Wow I feel silly – I had reduced my Spark memory so I could write tfrecords in parallel and forgot to put it back. That fixed it and it can now do 4096 and it loads them pretty fast! Thank you so much for your help! I think this will make a viable data generator to use with Keras.

@danking : follow up question. I need to relate the entries to the phenotypes and obviously the BlockMatrix loses the sample IDs. Is sample ordering preserved in this transformation? If I extract the samples from the original matrixtable (e.g. with mt.s.collect) how does this ordering relate to the ordering of the BlockMatrix? I have 50K SNPs per sample in case that’s pertinent.

Edit to add: wondering if getting all 50K SNPs for each sample is going to be an issue because of the checkerboard partitions… ignore this as I have just realised that the column groups have all the SNPs already. So only question is, is sample ordering preserved and same as mt.s.collect?
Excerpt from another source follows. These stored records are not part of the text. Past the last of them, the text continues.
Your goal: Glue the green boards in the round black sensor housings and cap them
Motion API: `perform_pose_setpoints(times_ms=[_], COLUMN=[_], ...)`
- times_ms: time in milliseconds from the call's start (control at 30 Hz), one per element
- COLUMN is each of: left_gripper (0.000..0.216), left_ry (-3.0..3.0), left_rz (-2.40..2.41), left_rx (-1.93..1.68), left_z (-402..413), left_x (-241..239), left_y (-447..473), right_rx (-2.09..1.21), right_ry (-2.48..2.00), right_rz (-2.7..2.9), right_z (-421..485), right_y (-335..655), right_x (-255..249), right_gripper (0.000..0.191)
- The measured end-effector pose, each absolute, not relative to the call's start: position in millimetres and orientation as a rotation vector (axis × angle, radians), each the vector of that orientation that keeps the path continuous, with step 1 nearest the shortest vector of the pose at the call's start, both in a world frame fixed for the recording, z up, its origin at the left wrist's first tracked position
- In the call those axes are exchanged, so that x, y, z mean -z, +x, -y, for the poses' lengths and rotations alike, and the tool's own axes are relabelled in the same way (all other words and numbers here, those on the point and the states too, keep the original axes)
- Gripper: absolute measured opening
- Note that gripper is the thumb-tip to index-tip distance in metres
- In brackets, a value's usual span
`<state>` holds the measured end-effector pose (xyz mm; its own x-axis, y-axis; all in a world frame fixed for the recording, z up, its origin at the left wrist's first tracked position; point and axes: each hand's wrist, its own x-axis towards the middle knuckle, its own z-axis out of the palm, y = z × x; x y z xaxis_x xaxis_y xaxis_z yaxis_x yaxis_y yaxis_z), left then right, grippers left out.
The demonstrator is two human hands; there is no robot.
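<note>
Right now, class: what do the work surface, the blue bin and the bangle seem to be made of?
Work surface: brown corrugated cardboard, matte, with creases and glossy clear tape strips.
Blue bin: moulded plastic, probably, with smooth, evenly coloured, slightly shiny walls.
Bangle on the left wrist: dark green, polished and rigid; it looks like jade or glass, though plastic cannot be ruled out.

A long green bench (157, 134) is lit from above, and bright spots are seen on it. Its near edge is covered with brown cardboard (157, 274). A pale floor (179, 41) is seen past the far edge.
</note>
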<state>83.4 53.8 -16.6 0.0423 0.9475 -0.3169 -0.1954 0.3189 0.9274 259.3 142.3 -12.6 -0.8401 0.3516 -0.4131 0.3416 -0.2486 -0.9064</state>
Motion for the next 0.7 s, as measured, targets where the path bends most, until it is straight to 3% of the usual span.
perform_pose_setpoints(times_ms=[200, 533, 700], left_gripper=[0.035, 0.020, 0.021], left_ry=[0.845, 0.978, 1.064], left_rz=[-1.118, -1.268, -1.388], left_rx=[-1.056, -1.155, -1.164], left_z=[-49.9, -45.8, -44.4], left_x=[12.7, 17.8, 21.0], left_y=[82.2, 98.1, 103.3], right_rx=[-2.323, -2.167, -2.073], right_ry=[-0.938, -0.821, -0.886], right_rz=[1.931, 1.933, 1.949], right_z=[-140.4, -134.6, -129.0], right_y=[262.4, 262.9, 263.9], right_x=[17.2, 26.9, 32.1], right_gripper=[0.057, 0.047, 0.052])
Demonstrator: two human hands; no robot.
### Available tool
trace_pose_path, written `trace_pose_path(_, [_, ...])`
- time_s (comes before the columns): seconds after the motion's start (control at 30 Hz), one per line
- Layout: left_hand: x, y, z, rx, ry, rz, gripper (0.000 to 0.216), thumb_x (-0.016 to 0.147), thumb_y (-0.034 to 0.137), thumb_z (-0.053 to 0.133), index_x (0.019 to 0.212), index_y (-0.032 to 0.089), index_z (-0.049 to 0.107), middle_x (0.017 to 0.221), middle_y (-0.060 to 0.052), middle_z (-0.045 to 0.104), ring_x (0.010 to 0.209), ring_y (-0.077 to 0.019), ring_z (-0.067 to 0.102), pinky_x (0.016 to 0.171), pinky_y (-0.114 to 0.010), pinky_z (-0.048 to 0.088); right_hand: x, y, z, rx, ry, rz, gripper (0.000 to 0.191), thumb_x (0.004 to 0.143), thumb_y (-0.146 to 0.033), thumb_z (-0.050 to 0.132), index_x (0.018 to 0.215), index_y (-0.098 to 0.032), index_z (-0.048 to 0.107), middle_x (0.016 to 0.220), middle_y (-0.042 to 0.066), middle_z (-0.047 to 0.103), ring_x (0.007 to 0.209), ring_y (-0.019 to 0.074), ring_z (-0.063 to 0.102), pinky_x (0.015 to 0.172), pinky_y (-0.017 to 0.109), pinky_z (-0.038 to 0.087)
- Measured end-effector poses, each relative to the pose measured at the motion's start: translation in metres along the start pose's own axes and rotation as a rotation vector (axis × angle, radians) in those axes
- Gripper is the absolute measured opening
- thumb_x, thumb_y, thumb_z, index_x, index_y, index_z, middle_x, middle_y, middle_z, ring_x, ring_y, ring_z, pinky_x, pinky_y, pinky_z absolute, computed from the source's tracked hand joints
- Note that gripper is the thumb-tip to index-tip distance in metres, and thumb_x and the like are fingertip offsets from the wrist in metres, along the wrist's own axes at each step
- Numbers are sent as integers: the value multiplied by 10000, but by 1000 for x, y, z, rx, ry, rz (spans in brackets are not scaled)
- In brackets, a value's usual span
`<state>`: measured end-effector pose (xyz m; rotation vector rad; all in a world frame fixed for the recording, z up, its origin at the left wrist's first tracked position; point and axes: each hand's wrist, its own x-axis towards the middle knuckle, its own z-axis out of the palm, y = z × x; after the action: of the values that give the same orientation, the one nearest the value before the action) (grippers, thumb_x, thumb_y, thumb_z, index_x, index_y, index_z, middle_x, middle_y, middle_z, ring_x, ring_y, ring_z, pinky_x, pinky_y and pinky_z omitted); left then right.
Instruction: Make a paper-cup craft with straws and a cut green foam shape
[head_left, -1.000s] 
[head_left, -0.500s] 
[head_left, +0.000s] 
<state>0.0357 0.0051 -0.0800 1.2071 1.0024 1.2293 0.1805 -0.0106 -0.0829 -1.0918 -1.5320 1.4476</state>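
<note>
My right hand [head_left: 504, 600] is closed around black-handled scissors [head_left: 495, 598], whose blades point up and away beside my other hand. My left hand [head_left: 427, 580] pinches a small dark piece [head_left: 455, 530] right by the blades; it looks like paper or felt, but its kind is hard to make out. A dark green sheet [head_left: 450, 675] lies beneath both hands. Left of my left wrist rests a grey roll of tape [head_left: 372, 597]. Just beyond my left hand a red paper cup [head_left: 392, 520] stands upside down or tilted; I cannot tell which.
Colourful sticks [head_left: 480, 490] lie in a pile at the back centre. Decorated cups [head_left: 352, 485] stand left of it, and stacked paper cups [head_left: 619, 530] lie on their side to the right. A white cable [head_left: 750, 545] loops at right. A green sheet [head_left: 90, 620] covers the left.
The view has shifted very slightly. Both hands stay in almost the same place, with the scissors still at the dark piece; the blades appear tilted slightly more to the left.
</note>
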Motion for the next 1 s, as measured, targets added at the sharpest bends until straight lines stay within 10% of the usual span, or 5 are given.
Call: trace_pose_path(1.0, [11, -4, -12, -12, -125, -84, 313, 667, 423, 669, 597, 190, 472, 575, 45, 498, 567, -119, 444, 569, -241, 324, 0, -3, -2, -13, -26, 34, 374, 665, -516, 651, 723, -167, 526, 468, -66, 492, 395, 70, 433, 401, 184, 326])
Yes the ordering is preserved.

1 Like

Hello again, so I have successfully created a generator that gets numpy arrays of 4096 samples out of a blockmatrix pretty efficiently. The issue is that each time the generator is called on the blockmatrix, a new temporary file is created in /tmp, and over the course of training a model with many iterations this rapidly becomes a storage problem as they don’t seem to be deleted at the end of the training epoch. I’m wondering if there’s some way to reroute the temporary files to somewhere else with more space? Or make sure they’re deleted as soon as they are no longer needed (if this isn’t already happening)?

1 Like

Oops, sorry! I made a pull request to eagerly delete those files. We should release a new version of Hail soon!

1 Like

Oh, that’s great, thanks. Do you have any recommendations for me patching this in the meantime? I tried just routinely clearing /tmp every few minutes but I ended up deleting some stuff while it was still being used. Would clearing it at the end of each epoch work? How long are those files needed for?